Problem to solve: Filter the records, keeping every line that has the string "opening".

Supplied records:
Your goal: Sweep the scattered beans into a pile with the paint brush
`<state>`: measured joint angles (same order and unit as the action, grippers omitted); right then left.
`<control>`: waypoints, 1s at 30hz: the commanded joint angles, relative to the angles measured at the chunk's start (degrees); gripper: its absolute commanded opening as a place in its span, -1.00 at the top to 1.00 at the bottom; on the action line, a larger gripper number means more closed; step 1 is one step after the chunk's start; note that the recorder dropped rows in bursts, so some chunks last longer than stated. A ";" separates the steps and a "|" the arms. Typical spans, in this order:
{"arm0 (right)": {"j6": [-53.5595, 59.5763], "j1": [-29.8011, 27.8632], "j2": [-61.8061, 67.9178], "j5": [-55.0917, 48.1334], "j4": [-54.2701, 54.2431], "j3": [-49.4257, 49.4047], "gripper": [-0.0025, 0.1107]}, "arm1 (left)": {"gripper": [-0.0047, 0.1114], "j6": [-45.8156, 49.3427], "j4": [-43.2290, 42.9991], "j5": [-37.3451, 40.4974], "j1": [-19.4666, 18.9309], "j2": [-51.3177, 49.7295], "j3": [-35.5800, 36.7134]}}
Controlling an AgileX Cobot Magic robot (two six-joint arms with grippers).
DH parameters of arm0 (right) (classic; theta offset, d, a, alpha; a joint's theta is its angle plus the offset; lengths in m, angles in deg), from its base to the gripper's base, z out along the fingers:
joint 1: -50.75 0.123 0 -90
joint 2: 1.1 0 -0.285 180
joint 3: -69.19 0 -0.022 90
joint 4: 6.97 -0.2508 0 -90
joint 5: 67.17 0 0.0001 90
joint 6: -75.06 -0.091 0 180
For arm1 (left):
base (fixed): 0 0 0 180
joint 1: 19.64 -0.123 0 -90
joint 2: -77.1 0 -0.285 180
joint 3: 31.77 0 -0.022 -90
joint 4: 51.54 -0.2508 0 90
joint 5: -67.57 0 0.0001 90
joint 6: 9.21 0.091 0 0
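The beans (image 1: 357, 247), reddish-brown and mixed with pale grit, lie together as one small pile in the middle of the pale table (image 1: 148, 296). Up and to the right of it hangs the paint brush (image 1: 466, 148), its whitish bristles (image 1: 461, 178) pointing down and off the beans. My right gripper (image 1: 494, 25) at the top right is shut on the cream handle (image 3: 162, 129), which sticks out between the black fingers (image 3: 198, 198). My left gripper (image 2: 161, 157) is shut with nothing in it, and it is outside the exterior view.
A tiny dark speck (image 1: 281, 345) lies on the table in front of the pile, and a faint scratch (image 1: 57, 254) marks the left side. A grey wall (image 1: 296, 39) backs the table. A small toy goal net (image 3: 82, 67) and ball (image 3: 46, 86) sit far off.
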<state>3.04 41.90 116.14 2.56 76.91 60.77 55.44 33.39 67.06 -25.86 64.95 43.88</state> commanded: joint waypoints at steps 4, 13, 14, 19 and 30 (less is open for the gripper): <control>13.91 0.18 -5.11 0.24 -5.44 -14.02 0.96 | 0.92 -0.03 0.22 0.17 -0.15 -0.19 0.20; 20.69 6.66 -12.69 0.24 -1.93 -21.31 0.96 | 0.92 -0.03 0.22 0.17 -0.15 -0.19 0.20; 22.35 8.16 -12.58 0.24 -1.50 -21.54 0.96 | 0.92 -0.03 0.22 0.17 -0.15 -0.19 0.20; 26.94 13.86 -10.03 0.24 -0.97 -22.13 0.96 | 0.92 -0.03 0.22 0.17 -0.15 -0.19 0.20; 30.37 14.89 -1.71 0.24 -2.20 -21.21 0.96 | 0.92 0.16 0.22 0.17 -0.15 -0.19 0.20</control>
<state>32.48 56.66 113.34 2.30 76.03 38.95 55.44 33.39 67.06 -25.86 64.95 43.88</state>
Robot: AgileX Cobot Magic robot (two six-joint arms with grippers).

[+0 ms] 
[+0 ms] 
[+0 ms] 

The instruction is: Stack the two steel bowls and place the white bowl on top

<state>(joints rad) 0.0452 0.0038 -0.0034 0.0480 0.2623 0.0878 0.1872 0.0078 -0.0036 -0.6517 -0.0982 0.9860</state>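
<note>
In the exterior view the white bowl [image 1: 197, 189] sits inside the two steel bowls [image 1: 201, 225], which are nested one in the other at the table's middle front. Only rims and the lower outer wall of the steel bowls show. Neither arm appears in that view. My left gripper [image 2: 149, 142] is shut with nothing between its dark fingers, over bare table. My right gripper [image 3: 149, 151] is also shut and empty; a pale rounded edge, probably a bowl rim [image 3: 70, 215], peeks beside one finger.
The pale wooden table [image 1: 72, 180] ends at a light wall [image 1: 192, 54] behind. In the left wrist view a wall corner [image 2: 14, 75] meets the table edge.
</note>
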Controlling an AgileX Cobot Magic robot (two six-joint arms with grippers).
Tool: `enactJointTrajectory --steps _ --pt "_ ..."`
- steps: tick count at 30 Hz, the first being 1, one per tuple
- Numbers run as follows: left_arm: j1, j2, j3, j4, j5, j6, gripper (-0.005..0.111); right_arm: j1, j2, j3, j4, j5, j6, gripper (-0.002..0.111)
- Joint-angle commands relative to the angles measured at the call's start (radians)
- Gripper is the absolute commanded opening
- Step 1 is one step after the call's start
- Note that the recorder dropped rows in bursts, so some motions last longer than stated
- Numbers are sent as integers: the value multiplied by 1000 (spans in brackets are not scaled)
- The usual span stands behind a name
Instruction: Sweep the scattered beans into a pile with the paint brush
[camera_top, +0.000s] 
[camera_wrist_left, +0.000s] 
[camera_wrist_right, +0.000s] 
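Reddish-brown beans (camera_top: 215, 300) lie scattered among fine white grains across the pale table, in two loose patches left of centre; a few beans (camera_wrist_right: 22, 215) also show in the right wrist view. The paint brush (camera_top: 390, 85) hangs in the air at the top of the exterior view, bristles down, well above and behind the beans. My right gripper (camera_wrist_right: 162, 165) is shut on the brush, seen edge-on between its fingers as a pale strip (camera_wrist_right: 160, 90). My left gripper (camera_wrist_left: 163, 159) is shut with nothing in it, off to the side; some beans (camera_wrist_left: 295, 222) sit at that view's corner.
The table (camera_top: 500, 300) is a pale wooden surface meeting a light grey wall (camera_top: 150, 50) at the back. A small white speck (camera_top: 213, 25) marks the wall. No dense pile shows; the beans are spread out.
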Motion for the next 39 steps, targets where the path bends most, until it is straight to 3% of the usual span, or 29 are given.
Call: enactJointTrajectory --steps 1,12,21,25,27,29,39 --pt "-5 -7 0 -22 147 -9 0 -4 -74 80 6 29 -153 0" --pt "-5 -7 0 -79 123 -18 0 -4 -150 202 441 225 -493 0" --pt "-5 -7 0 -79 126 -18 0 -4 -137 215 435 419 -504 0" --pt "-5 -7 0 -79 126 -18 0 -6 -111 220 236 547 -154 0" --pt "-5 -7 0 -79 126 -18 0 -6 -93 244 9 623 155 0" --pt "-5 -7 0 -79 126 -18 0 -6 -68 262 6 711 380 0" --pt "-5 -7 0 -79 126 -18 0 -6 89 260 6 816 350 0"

Response below:
`<control>`: waypoints, 1s at 30hz: the commanded joint angles, relative to the angles measured at the chunk's start (degrees); gripper: its absolute commanded opening as a place in its span, -1.00 at the top to 1.00 at the bottom; on the action line, a larger gripper number means more closed; step 1 is one step after the chunk's start; note that the recorder dropped rows in bursts, so some chunks last longer than stated. A ";" separates the steps and a "|" the arms. Typical spans, in this order:
- Gripper is the absolute commanded opening

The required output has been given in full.